A Gem from Tanishq

April 26, 2011 at 9:20 am 6 comments

Tagline: True Diamonds

Campaign: The advertisement shows a husband (Amitabh Bachchan) wanting to surprise his wife (Jaya Bachchan) on her birthday with a diamond necklace. But with the fear of not having enough information about the gift, the husband decides to do some homework, visits a Tanishq store and gets complete information from them. After this, he confidently presents the necklace to his wife and passes on all the information he gathered – the wife is very impressed, but like all women, never satisfied and quibbles about not getting bangles to go with it.

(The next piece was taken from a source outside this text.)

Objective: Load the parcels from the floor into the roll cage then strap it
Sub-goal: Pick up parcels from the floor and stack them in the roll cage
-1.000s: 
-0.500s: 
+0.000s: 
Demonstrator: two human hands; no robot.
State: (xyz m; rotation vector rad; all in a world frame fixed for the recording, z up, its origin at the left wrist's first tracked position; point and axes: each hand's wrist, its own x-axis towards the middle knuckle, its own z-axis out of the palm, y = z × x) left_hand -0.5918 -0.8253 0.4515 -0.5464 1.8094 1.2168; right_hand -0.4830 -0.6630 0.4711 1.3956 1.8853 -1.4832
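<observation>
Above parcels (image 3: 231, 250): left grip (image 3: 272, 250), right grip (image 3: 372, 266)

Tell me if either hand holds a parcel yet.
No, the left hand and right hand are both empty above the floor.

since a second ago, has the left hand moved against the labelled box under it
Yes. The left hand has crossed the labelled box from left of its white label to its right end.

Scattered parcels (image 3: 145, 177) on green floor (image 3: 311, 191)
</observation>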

Two key consumer concerns have been addressed through the ad – their need for knowledge about diamonds to make an informed decision and the trustworthiness of the jeweller

It hits the mark when it tries to demystify the confusion and common questions that most people have when buying diamonds. Typically diamonds are assessed basis 4Cs – Cut, Color, Clarity and Carats. The ad addresses two of these four Cs– Clarity and Cut. The ad very clearly and simply informs about the different gradations of clarity in diamonds by explaining abbreviations like VVS, VS, SI. In addition, it also explains how cut is important for the radiance of a diamond – Amitabh holds up the necklace near the lamp and talks about the excellent cut of the diamonds and how it leads to reflections and refractions.

Tanishq, a TATA brand, needs no backing for its trustworthiness, but given that it is such a big-ticket item and how important jewelry purchases are in any family, be it a first time shopper or someone who already owns diamonds, the question of reliability and trustworthiness always creep up. This has been addressed in the ad in multiple ways – claim about no mixing, so all diamonds are of the same clarity and the promise of buy back at current diamond prices – this just puts the consumers at ease instantly.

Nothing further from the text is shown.